Над письменным столом, за которым сидел полный человек, висел написанный масляными красками портрет, искусно освещенный лампочками, скрытыми в выпуклой раме; сходство было неплохим, хотя линии безвольного в жизни рта умело изменены, а к выражению глаз добавлены признаки человечности, которой они никогда не отличались. В нижней части рамы выпуклыми позолоченными буквами готического шрифта было написано: «Наш великий фюрер».
Помимо толстяка за столом; в комнате находилось еще шестеро в черных сорочках с золотыми свастиками на груди; одним из них был Октобер. Он тут же подошел к нам.
Из кармана пальто Инга вытащила черную папку и передала ее Октоберу.
— Он ознакомился со всеми документами, — сообщила она. — Со всеми, без исключения.
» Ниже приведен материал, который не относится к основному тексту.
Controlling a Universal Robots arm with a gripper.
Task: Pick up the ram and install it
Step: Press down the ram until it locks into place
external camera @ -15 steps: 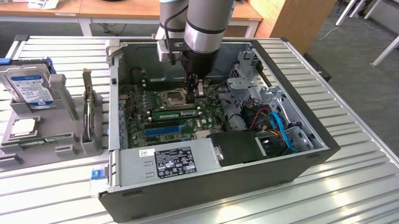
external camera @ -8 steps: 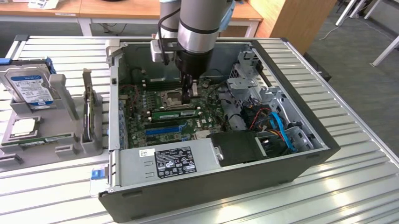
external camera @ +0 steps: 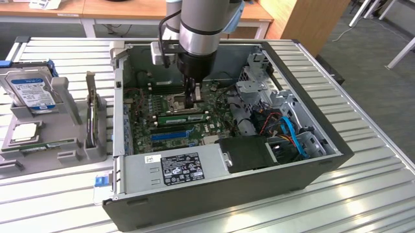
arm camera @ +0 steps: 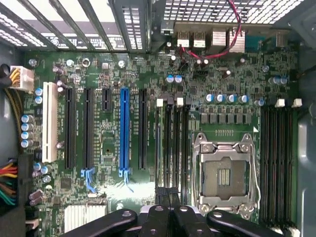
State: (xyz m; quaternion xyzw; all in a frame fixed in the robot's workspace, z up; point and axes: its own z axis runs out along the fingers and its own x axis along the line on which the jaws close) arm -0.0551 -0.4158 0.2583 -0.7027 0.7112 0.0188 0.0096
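1. Green ram (external camera: 183, 118): one stick, standing on edge in a board slot inside the case (external camera: 319, 92), beside the socket (arm camera: 224, 170).
2. One gripper (external camera: 192, 103) hangs just above the stick; its jaws are closed together, and I cannot tell whether they touch it.
3. One blue slot (arm camera: 124, 131) lies nearby.
4. One hard drive (external camera: 31, 90) and one processor (external camera: 25, 132) sit outside on the table (external camera: 363, 194).

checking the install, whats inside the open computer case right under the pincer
The green motherboard, an empty processor socket, and a green ram stick standing in a slot. The arm hides the board directly behind it.
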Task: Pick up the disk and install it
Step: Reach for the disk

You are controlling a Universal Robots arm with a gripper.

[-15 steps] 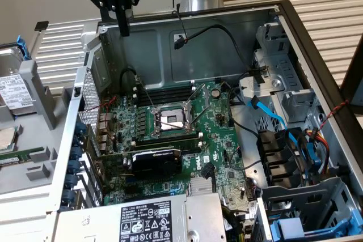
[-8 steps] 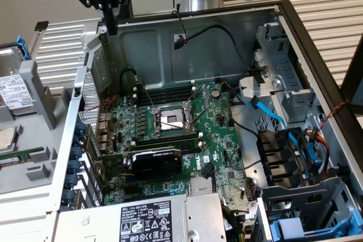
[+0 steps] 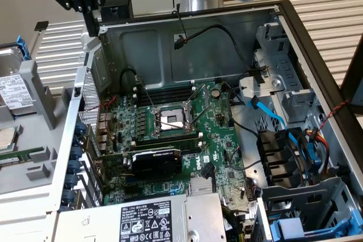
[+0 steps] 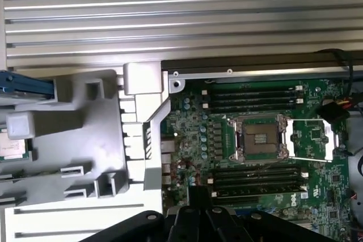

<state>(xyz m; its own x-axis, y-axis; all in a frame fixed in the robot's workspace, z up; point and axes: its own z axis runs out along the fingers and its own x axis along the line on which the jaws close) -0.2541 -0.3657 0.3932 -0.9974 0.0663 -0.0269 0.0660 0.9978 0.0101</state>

Октобер взял папку обеими руками. Впервые я заметил, что он не решается заговорить, и, хотя его ничего не выражавшие глаза смотрели на меня, я не мог отделаться от впечатления, что фактически он не сводит их с человека, сидящего за столом. Октобер находился в высочайшем присутствии начальства.
— Докладывайте, — приказал он Инге, которая стояла несколько в стороне от меня и смотрела только на него.
— Господин рейхсфюрер, меня посетил Браун. Ему удалось добыть эту папку; он хотел, чтобы Квиллер ознакомился с ее содержанием и сообщил об этом своей резидентуре. — Отраженный картой свет ламп золотил ее волосы; она стояла, выпрямившись и держа каблуки вместе. — Я не могла этому помешать, господин рейхсфюрер. Мне было приказано в отношениях с Брауном играть роль перебежчицы. Он...
— Подождите! — распорядился человек за столом: это прозвучало как негромкий выстрел из револьвера.
Я внимательно всмотрелся в его хищное лицо с цепкими, жаждущими добычи глазами и длинными тонкими губами, растянутыми, подобно латинской букве «Н», между надутыми щеками-мешками. — Говорите точнее.